Lo interesante, y por ello es que he preferido escribir desde esta perspectiva anecdótica, es haber
podido comprobar la lucha que se establece entre la corrección y la figuración en el mundo intelectual
cubano que conoce la obra de este ensayista. La corrección, por un lado, establece utilizar su nombre y
sus aportes con la adecuada cautela para no dar a entender que se trata de un autor cubano que ha
logrado su validación por vías no establecidas (y en muchos casos desaprobadas totalmente) por eso
que se llama “Política Cultural de la Revolución”; corrección que se convierte en un verdadero acto de
malabarismo en aquellos autores que han gozado de la posibilidad de que sus obras sean tomadas por
González Echevarría como referencia para sus estudios. Y por otro lado, la figuración (esa máscara tan
usual en nuestros medios intelectuales isleños), que convierte en un valor de mérito el hecho de haber
sido seleccionado por González Echevarría como un autor con alguna obra digna de ser analizada en
los grandes escenarios de la academia norteamericana (donde no es extraño que alguien, que se precia
de haber conocido al mítico Harold Bloom, amigo personal de González Echevarría, manifieste su
estupefacción ante lo que considera un imperdonable desliz del ensayista cubano: “¿cómo es posible
que conociendo al gran Bloom, Roberto —pues lo llama así, Roberto— no le haya dedicado algún
ensayo a mi obra”).

Y finalmente, meses después de la salida por Colibrí de Cuba: un siglo de literatura (1902-2002), esa
colección de 22 ensayos breves sobre la literatura cubana de los últimos 100 años que ha sido tomada
ya como referencia para ese “canon cubano” siempre tan vapuleado (más por las desavenencias y
divisiones de los críticos y ensayistas que por las obras aspirantes mediante su fuerza y calidad a
formar ese canon, que ahí están), escuché ataques personales de algunos de esos “guardianes severos de
la condición de autor de élite de Roberto González Echevarría”, que decidieron seguir el
cuestionamiento que hiciera cierto funcionario cultural sobre la selección del canon cubano: “¿cómo es
posible que se deje fuera a Nicolás Guillén, argumentando que la obra de nuestro poeta mayor en la
época revolucionaria fue repetitiva y trivial?”.

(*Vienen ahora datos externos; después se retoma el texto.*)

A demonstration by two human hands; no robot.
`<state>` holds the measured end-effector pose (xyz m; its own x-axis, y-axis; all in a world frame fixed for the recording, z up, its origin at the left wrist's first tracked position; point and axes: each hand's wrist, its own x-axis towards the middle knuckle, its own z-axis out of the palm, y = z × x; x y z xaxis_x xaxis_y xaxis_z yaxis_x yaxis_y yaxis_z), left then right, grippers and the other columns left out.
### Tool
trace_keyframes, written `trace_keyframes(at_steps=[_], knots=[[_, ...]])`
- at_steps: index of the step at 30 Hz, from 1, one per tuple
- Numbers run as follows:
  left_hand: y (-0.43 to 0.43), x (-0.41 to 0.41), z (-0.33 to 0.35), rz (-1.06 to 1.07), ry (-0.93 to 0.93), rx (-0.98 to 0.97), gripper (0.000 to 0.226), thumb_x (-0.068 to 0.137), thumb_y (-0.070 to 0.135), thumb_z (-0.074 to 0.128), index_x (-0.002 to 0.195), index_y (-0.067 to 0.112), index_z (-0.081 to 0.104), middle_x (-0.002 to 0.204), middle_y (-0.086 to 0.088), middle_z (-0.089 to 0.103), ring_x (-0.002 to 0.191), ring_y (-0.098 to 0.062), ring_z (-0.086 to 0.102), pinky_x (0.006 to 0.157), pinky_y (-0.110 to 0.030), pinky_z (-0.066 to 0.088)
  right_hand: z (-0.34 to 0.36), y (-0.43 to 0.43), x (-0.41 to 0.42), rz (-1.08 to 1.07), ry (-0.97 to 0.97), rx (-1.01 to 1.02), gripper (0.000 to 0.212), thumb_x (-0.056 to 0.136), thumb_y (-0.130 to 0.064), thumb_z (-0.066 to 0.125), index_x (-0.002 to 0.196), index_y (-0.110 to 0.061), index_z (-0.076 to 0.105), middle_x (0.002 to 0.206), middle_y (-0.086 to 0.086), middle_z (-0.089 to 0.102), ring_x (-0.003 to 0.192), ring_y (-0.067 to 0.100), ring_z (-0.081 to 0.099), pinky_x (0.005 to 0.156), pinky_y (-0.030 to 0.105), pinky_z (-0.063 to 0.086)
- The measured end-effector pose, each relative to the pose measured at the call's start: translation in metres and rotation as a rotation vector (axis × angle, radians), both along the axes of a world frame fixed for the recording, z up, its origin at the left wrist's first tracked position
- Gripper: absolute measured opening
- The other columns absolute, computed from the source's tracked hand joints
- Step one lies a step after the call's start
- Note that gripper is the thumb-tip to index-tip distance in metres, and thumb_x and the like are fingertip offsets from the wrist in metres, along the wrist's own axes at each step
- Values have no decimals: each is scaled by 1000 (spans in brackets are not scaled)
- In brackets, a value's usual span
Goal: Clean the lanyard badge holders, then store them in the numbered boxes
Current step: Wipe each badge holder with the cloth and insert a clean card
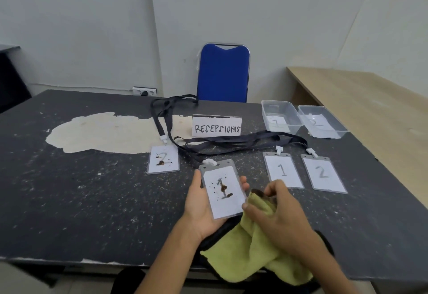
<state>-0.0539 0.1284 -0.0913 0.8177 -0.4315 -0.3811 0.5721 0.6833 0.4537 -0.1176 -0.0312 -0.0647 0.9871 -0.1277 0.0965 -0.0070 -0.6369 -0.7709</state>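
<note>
A folded white sign (217,127) standing mid-table reads "RESEPSIONIS" in black hand lettering. Four badge holders are out, each with a white card bearing a handwritten number and each clipped to a black lanyard (231,142) that trails across the table (92,201).

The stained "1" badge holder (222,193) is in the left hand (201,210), lifted just above the table's near edge. The thumb is curled on one long side and the fingertips on the other, and brown blotches and specks cover the number. The right hand (282,219) is just beside it. Its fingers are bunched around a yellow-green cloth (254,252), and its thumb touches the holder's lower right corner. The rest of the cloth lies on the table and hangs over the near edge.

The stained "2" badge holder (163,159) lies flat to the left, with brown marks over its number. To the right lie the clean "1" badge holder (283,170) and the clean "2" badge holder (323,173), side by side.

Two clear plastic boxes stand touching at the far right of the table: the box marked "1" (266,117) and the box marked "2" (328,134). Each number is on a paper slip seen through the plastic.

One blue chair (223,73) stands behind the table.
</note>
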Motion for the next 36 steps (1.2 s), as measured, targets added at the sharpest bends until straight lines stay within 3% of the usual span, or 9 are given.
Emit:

Asuntos de la élite, en fin, que sólo entiende esa élite y que, como toda élite, es ajena a la consecuencia
de la invisibilidad que sufre Roberto González Echevarría en la cultura nacional: el desconocimiento y
la minimización de la importancia de su obra por parte de las nuevas generaciones de escritores,
críticos y ensayistas de la Isla. Mientras tanto, otra vez la realidad se impone: las aportaciones de este
cubano a las letras cubanas, latinoamericanas e hispanas, están ahí, indiscutibles. Llegará el momento,
bien se sabe pues lo hemos visto en otros casos, en que se corporeizará su presencia en nuestra Cultura.
Asistir al instante en que ocupe su lugar entre los grandes nombres del ensayismo cubano, sin velos ni
sombras extrañas (siempre extraliterarias) que nublen su grandeza, es algo cada vez más posible.

 1. “La prole de Celestina, un análisis profundo sobre la influencia de un libro imprescindible”.